Conscience: The moral sense of right and wrong, chiefly as it affects one's own behavior.
One of my favorite groups is being bedeviled by a few individuals who are DRIVING ME CRAZY! This means that they need to change their behavior. If I don't like something then it can't be good because I am, of course, without a flaw, blemish, or defect of any kind.
A few of my friends are similarly OUTRAGED! so we're kind of bitching quietly among ourselves about how to fix these broken people. I'm dancing right around the fiery edge of gossip without actually crossing the line, or so I've convinced myself. My reasoning is dubious because I do so enjoy a nice bout of character assassination draped in a cloak of righteous indignation.

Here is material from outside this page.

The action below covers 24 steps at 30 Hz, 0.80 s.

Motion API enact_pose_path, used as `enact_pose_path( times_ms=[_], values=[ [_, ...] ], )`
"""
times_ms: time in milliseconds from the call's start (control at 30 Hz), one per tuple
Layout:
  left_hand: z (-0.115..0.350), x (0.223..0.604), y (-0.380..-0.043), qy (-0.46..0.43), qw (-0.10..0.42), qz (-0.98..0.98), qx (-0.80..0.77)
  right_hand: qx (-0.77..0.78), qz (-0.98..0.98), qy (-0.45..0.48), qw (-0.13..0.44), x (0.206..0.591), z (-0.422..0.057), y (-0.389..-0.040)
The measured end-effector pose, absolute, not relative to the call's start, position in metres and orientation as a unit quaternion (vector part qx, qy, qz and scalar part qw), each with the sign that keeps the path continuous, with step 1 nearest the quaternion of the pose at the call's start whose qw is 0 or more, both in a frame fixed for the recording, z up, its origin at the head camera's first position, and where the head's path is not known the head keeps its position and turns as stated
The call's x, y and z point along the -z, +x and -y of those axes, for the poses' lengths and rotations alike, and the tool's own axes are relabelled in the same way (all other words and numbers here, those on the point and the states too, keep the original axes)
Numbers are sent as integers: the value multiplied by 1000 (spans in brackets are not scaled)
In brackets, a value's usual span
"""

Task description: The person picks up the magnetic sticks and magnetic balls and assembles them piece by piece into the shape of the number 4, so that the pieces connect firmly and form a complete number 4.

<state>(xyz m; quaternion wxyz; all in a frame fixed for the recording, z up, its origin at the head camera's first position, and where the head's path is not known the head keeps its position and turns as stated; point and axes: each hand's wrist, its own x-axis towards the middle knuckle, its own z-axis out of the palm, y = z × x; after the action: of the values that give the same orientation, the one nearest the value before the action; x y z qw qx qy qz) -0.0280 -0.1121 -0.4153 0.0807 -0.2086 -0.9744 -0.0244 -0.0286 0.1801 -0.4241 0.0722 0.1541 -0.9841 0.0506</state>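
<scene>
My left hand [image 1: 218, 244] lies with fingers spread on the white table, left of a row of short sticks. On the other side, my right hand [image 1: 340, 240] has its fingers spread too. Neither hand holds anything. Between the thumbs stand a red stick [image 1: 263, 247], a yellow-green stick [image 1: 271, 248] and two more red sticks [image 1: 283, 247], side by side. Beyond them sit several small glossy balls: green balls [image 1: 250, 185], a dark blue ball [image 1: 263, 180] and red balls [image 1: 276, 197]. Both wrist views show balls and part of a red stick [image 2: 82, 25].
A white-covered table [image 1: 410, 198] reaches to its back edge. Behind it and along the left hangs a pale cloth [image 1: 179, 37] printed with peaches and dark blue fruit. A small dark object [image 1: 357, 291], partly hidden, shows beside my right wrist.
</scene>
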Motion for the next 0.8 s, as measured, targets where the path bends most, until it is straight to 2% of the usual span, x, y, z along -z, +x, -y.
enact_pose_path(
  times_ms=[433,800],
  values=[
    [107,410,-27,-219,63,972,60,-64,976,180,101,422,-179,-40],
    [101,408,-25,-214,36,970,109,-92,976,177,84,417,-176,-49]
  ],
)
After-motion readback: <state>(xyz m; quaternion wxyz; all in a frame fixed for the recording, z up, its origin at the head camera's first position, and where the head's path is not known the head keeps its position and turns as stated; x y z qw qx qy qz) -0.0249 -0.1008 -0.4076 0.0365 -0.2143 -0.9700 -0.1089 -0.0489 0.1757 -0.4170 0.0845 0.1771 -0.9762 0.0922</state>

Here's the kicker - these individuals really are annoying and they really do avoid talking about recovery and the 12 Steps. They're frustrating a lot of the group members. So be it. I'm sure I was a shining beacon of sound reasoning who was applying the Steps to every moment of my waking hours. I'm sure I didn't annoy anyone.
Being a great Joiner-Inner my OUTRAGE! has been stoked by these talks to the point where I was ready to take some unilateral measures to fix everything. It's not important what I was going to do if by "not important" you mean "it's a little too embarrassing to repeat here because I'd look like a real ass."
I began to wonder how I would act if someone that I annoyed - as incredible as that remote possibility is to contemplate - tried to change my behavior. I'd be like "Yeah, and who appointed you %$!! pope and president, you arrogant %$!!"
I guess this is why we have business meetings and group consciences. That's where all of the members get together to make a structural change in the meeting instead of relying on one self-absorbed guy to do what he thinks best. I've been on the losing end of a lot of group decisions, I'll tell you that. I've brought up matters that I thought needed to be changed and I've been annihilated in the group conscience. It was a slaughter. I wasn't even close to being in the majority. Nothing was changed and guess what? Those groups are still there.
So I wrote our national office for some counsel. I will keep my mouth shut. I will adhere to a group decision, avoiding a Seaweed decision, should a group conscience be called. I will not be asking for one myself because I think I need to learn something about myself here, not change something in someone else.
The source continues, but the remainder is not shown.